*Instructions for the task*.
Return the listing below unchanged, minus its pictures.

*Data section*.
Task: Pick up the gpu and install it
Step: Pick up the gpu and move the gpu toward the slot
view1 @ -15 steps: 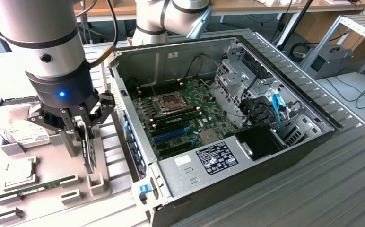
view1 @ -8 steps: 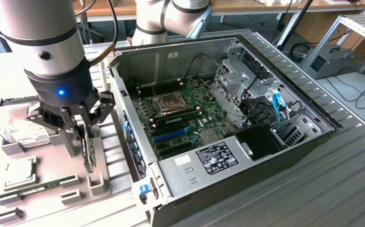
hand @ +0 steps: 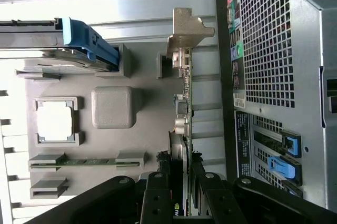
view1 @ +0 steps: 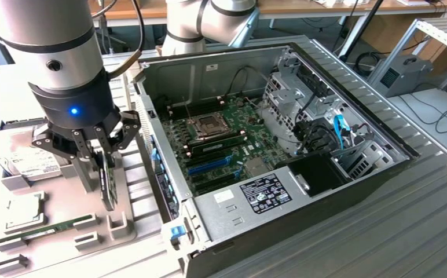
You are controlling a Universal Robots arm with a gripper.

*Exercise result*.
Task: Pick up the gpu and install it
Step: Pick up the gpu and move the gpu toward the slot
view1 @ -15 steps: 
view1 @ -8 steps: 
hand @ +0 steps: 
view1 @ +0 steps: 
You are controlling a Universal Robots arm with a gripper.

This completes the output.